Master of Lucretia (Flemish, active in 1520)
Adam and Eve, ca. 1520
Gift of Edwin and Adrianne Joseph
The Museum's European collection has been significantly enriched through the generous gift of three important 16th- and 17th-century paintings. Donated by Edwin and Adrianne Joseph, the works include a splendid Adam and Eve created around 1520 by the Flemish Master of Lucretia; a handsome Portrait of a Man, ca. 1570, by the Amsterdam portraitist and figure painter Dirck Barendsz.; and a major mythological canvas by the Antwerp painter Otto van Veen - his monumental Saturn and Minerva Beckoning Venus away from Ceres, Bacchus, and Silenus.

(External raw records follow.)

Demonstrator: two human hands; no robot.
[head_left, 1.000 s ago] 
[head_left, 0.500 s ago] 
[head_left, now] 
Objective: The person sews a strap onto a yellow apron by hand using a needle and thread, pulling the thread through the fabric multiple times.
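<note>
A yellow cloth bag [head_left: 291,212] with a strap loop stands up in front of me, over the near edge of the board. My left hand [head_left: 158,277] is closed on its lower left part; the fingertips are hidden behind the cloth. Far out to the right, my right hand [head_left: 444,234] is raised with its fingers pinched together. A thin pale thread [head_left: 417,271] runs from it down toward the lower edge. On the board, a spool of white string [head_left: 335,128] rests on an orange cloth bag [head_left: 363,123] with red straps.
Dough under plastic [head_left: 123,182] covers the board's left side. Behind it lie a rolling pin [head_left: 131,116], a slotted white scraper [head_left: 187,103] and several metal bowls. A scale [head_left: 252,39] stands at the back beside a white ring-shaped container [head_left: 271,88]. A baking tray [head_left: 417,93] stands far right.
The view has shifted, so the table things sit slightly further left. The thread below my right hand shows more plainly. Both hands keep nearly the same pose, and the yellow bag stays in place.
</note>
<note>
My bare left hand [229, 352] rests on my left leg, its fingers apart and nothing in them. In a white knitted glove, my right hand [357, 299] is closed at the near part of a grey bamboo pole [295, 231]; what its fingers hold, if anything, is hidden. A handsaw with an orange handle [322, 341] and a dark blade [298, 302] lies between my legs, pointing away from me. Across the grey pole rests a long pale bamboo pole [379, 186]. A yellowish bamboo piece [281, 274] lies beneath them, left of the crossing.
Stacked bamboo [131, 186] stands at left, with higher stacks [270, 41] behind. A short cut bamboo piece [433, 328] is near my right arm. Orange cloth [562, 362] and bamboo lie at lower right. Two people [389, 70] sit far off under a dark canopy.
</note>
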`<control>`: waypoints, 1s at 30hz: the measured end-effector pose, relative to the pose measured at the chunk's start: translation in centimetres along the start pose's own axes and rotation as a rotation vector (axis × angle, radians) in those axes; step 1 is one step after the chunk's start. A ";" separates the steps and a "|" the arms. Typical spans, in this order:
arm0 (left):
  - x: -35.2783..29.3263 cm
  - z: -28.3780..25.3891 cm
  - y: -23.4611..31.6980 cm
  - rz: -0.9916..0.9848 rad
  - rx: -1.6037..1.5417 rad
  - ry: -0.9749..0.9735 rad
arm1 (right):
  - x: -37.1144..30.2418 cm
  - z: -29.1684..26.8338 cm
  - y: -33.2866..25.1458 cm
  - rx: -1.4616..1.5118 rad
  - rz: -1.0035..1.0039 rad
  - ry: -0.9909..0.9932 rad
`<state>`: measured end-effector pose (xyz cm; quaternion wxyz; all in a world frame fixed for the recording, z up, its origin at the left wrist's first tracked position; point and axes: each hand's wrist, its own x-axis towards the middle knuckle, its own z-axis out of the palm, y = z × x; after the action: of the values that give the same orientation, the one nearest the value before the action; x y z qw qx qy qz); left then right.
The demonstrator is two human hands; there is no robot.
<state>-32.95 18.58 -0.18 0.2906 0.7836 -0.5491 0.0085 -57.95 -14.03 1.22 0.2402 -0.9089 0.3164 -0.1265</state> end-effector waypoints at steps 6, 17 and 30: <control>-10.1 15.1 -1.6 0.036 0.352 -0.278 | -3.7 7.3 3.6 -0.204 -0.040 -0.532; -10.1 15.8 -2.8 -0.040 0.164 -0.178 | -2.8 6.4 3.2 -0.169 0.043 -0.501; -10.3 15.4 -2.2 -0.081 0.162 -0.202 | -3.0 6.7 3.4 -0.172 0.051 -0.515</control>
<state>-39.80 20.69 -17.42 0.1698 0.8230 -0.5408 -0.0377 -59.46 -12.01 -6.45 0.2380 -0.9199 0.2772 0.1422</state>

Prior to the Joesphs' gift, the Museum's collection of European art did not include a painting of Adam and Eve, a subject that became increasingly important to Northern artists in the years after 1504, when Albrecht Durer issued his revolutionary Adam and Eve engraving. Following Durer's lead, artists such as Jan Gossaert, Maerten van Heemskerck, Lucas Cranach, and the Master of Lucretia turned to the subject in part to demonstrate their mastery of the male and female nude in the new Italian High Renaissance style. With the arrival of the Master of Lucretia's Adam and Eve, the Museum can now represent this crucial, early episode of Italian influence on Northern European art. The paintings by Barendsz and Van Veen are equally significant additions, for the collection previously contained no example of 16th-century Netherlandish portraiture and no work by the great Rubens teacher Van Veen.
The Museum extends its profound thanks to the Josephs for their remarkable donation and invites everyone to view two of the paintings -- Adam and Eve and Portrait of a Man -- now installed in the Dalis Foundation Galleries of European Art.